Spondike has made several whopping mistakes this week. He started by posting an incredibly racist screed on Facebook urging those from “the ghetto” who “whip out your teeny dicks and piss on the telephone pole in front of my front yard” to “take your n*****-ass back where it came from,” because while “I don’t have anything against anyone of any color… n******, stay out!” He added, “Your [sic] are a CRIMINAL and are not welcome in my neighborhood and you should not be welcome in your own! THAT IS WHY YOU HAVE COME TO MINE TO TRICK OR TREAT. Do not treat my neighborhood like you do your own. I HAVE THE RIGHT NOT TO BE LIKE YOU.”

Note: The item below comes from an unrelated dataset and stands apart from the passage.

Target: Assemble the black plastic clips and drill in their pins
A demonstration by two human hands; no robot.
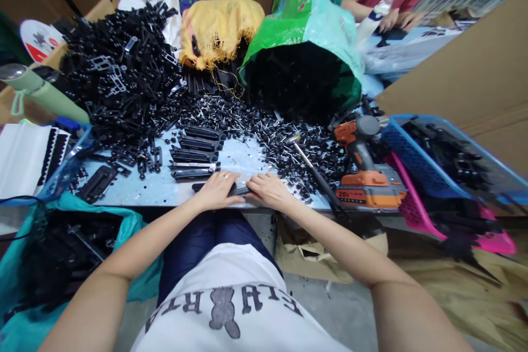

With just those statements alone, Spondike, who teaches music at the predominantly African-American Firestone High School, has proven himself guilty of harboring hateful views, thinking it’s OK to share them with others and not knowing how to spell “your.” He also has allegedly made a few other poor choices in the past – according to Ohio.com, Spondike has been investigated for inappropriate behavior at least four times before by the school district, for incidents including allegedly angrily throwing a chair in the classroom and roughly restraining a middle schooler – two skills he may have picked up as a former assistant director of “The Jerry Springer Show.” Spondike has now been put on a paid leave of absence.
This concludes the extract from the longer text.